Nadie sabe, a ciencia cierta, cómo ni por qué este anciano cardenal de Venecia llegó a ser papa. Lo que se dijo en Roma, para explicar su designación, es que el conclave se había atascado y los cardenales, como solución de transición, decidieron poner en el papado a un hombre de transición, para salir del paso y buscar así una salida digna, utilizando un papa que pudiera vivir poco tiempo. Lo que no sospechaban los hombres del conclave es lo que supo formular K. Rahner: “el papa de transición Juan XXIII ha puesto en marcha la transición de la Iglesia hacia el futuro”.
Lo más probable es que habrá gente que se sonría con desdén al leer lo que acabo de decir. Porque no son pocos los que piensan que aquel papa bonachón, viejo y rechoncho, fue el hombre que puso en marcha el doloroso proceso de descomposición de la Iglesia. Y es cierto que fue Juan XXIII el papa que, con su desconcertante libertad al servicio de la bondad, desatascó la situación que el genial eclesiólogo, que fue Y. Congar, apuntó en su Diario personal:
“Me impresiona constantemente el irrealismo de un sistema que tiene sus tesis y sus ritos, también sus servidores, y que canta su canción sin mirar a las cosas y a los problemas tal como son.
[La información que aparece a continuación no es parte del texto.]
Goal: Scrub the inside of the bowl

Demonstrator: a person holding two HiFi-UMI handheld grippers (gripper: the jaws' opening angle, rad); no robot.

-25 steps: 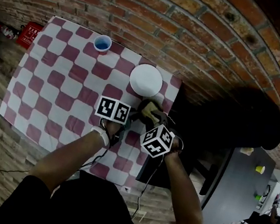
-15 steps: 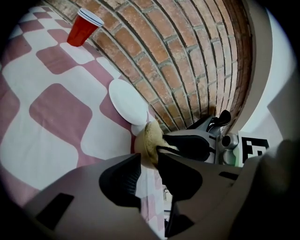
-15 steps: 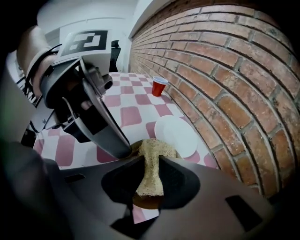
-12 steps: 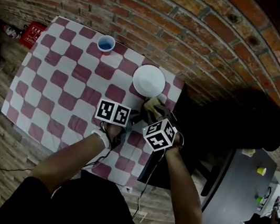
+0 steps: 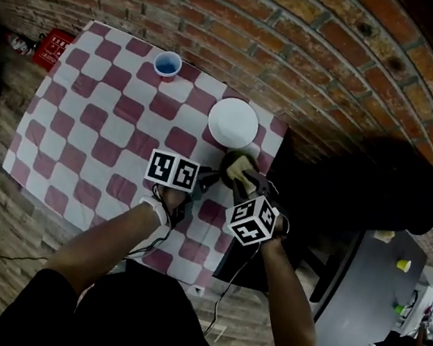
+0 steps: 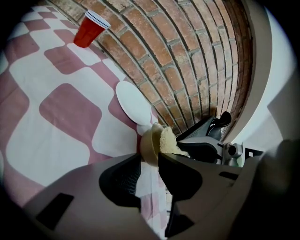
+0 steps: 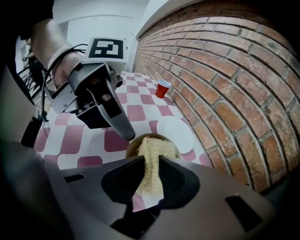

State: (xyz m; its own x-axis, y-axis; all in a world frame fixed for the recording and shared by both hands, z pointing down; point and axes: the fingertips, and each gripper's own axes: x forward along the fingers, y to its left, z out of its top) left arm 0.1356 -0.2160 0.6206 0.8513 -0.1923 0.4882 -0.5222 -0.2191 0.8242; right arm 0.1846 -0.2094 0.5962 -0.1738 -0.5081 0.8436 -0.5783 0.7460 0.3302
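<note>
On checked cloth (image 5: 101, 124), bowl (image 6: 149, 145) holds a sponge (image 7: 149, 145) (in right tool (image 7: 151, 158)).

Head view: only a sliver of the bowl (image 5: 232, 161) shows, the rest covered by the right tongs (image 5: 246, 183) and their marker cube (image 5: 251, 219). In the left gripper view, the left tongs (image 6: 149, 161) hide the bowl's lower part where they clasp its rim, and the sponge (image 6: 168, 140) disappears behind one jaw. In the right gripper view, the sponge's lower end is buried between the right tongs' closed jaws, and it masks most of the bowl. The person's left forearm (image 5: 106, 244) covers part of the table's (image 5: 84, 129) near edge. Print on a red box (image 5: 52, 49) beside the table is too small to read.
</note>
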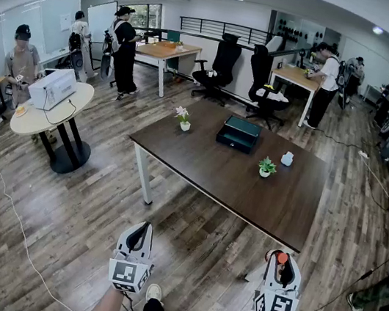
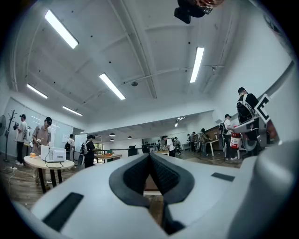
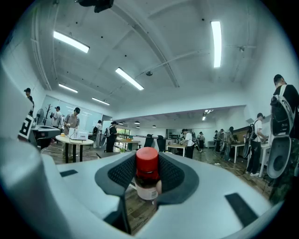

El sistema está satisfecho con sus propias afirmaciones y sus propias celebraciones. Todo se desarrolla en un plano diferente al de los problemas reales, en un universo completamente distinto del de los hombres”.
Esto anotaba Congar el 24 de noviembre de 1954. Y ésta fue la situación que desatascó Juan XXIII. No como tendría que haberse hecho, reorganizando el papado y modificando la curia vaticana. Pero no pudo ser así, entre otras razones y por más extraño que parezca, por la incomprensible bondad de aquel papa. Pero fue precisamente aquella bondad la que abrió nuevos caminos a la Iglesia. ¿Qué quiero decir con todo esto?
Rocalli fue un hombre de una humildad tan profunda, que, dándose cuenta de que era urgente una reforma de la Iglesia, jamás quiso delimitar los detalles. Se sabe con certeza que, entre sus más allegados, le gustaba decir que él no tenía competencia universal alguna. Por eso él no quiso presidir las asambleas conciliares. Se fiaba del cuerpo episcopal.
Y su desapego personal llegó hasta límites impensables. Por ejemplo, nombró como cardenales a algunos de sus más conocidos adversarios. Y puso como presidentes de las comisiones del concilio a los más destacados dirigentes de la curia. Su bondad (¿bien entendida? ¿mal entendida?) llegó a rebasar la línea roja que marca el límite de lo “razonable” y se metió de lleno en las aguas pantanosas de lo que no es fácil entender desde la lógica del “orden que marcan los poderes de este mundo”.
Esto tuvo sus consecuencias. La principal de ellas, es bien conocida: los documentos del concilio fueron el resultado de fórmulas de compromiso. Fórmulas en las que las dos partes, progresistas (centroeuropeos) y conservadores (curiales), no tuvieron más remedio que llegar a acuerdos en los que cada parte tuvo que ceder. Y a eso, se vinieron a sumar las intervenciones posteriores de Pablo VI, a veces, atormentado por sus dudas.
El ejemplo más claro, fue la famosa “Nota explicativa previa”, que, en gran medida, dejó el “poder pleno, supremo y universal” en manos del papa. Con lo que se quedó sin resolver el problema principal que tenía que resolver el concilio: dónde y cómo reside el sujeto de suprema potestad en la Iglesia. Pero de esto hablaremos otro día.
Entonces, ¿qué aportó Juan XXIII con su pontificado y su concilio? Lo más decisivo para los discípulos de Jesús: que la bondad es la fuerza que cambia el mundo, que renueva la Iglesia, que nos lleva por los mismos caminos que trazó Jesús. ¿Esto no dice nada? Más aún, ¿esto fue y sigue siendo un fracaso? ¿No terminó la vida de Jesús en el más estrepitoso de los fracasos? Y, sin embargo, ¿no decimos los creyentes que ahí, en eso, está el misterio de lo que más nos humaniza y más felices nos hace? Amigos, aquí estamos tocando el fondo. Como el papa Rocallí lo tocó.